List:       fedora-devel-list
Subject:    Re: Fedora 32 System-Wide Change proposal (late): Enable EarlyOOM
From:       Benjamin Berg <bberg () redhat ! com>
Date:       2020-01-09 12:57:24
Message-ID: 4db4d8de4cb280409e906c4fefca31e847992764.camel () redhat ! com
[Download RAW message or body]

On Wed, 2020-01-08 at 12:24 -0700, Chris Murphy wrote:
> On Mon, Jan 6, 2020 at 11:09 AM Lennart Poettering <mzerqung@0pointer.de> wrote:
> > - facebook is working on making oomd something that just works for
> >   everyone, they are in the final rounds of canonicalizing the
> >   configuration so that it can just work for all workloads without
> >   tuning. The last bits for this to be deployable are currently being
> >   done on the kernel side ("iocost"), when that's in, they'll submit
> >   oomd (or simplified parts of it) to systemd, so that it's just there
> >   and works. It's their expressive intention to make this something
> >   that also works for desktop stuff and requires no further
> >   tuning. they also will do the systemd work necessary. time frame:
> >   half a year, maybe one year, but no guarantees.
> 
> Looks like PSI based oom killing doesn't work without swap. Therefore
> oomd can't be considered a universal solution. Quite a lot of
> developers have workstations with quite a decent amount of RAM,
> ~64GiB, and do not use swap at all. Server baremetal are likewise
> mixed, depending on workloads, and in cloud it's rare for swap to
> exist.
> 
> https://github.com/facebookincubator/oomd/issues/80
> 
> We think earlyoom can be adjusted to work well for both the swap and
> no swap use cases.

But so can oomd, after all, they are willing to implement a plugin that
uses the MaxAvailable heuristic. It just won't be available in the
short term.

In principle, I think what we are trying to achieve here is to keep the
system mostly responsive from a user perspective. This seems to imply
keeping pages in main memory that belong to "important" processes.

Should oomd not manage to do this well enough out of the box, then I
see two main methods we have to improve things:

 * Aggressively kill when we think important pages might get evicted
   - earlyoom does this based on MemAvailable
   - oomd plugin could do the same if deemed the right thing
 * Actively protect important processes[1]:
   - set MemoryMin, MemoryLow on important units
   - limit "normal" processes more e.g. MemoryHigh for applications
   - in the long run: adjust the OOMScore/MemoryHigh dynamically based
     on whether the user is interacting with an application at the time

earlyoom does the first and has the big advantage that it can be
shipped in F32. However, it is not clear to me that this aggressive
heuristic is actually better overall. And even if it is, we would
likely still move it into oomd in the long run.

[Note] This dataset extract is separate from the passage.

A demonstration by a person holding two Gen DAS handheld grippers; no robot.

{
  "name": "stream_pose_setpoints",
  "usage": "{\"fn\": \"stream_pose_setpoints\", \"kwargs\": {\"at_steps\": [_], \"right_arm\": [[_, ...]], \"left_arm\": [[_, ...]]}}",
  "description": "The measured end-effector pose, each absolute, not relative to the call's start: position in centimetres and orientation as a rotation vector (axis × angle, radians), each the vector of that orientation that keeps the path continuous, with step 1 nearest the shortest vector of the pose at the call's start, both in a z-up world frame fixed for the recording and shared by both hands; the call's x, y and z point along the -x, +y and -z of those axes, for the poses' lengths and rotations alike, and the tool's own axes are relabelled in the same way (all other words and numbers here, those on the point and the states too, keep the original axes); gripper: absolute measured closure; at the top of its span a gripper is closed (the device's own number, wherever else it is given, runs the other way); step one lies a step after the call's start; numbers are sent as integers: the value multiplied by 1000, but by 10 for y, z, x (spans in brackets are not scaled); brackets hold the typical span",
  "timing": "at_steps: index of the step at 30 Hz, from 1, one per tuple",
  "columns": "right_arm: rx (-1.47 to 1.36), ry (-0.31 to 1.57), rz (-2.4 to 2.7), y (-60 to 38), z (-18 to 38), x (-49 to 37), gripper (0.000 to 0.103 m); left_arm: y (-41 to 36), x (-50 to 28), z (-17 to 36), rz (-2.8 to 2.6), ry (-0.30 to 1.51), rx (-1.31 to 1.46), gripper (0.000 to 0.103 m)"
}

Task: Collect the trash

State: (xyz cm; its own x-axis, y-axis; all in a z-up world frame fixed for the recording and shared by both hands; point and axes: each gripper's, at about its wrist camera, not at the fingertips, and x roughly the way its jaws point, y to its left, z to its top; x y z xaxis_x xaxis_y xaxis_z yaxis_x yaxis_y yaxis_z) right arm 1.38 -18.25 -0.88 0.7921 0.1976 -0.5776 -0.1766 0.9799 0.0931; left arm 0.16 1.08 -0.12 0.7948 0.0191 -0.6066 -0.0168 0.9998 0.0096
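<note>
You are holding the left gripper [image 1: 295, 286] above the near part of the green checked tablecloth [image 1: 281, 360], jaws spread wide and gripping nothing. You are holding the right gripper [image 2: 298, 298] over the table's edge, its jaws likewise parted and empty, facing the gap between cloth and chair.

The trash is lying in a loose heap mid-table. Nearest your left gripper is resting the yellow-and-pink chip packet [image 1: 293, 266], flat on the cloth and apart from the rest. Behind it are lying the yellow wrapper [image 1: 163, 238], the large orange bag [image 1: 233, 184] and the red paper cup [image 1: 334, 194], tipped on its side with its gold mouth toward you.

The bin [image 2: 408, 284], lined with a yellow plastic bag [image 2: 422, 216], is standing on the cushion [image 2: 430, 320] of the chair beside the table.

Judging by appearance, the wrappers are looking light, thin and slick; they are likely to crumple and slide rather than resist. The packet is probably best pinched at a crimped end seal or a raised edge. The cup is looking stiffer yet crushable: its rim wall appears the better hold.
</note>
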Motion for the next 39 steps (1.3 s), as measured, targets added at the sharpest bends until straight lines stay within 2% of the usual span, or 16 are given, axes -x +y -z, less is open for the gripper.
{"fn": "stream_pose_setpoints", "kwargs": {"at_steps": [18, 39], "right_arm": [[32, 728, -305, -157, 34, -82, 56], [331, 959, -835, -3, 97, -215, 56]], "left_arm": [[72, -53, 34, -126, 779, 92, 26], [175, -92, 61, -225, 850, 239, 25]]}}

Finally, for F32 we might already be able to improve things quite a lot
simply by setting a few configuration options in GNOME systemd units.

Benjamin

[1] I do not know how well this works, so it may be nice if people
experimented with it[2]. For GNOME you can easily add a systemd drop-in 
for various services. e.g. to protect the shell (in a wayland session)
simply do:

$ systemctl edit --user gnome-shell-wayland.service
[Service]
MemoryMin=250M
MemoryLow=500M

Which I suspect should already help a lot in many scenarios.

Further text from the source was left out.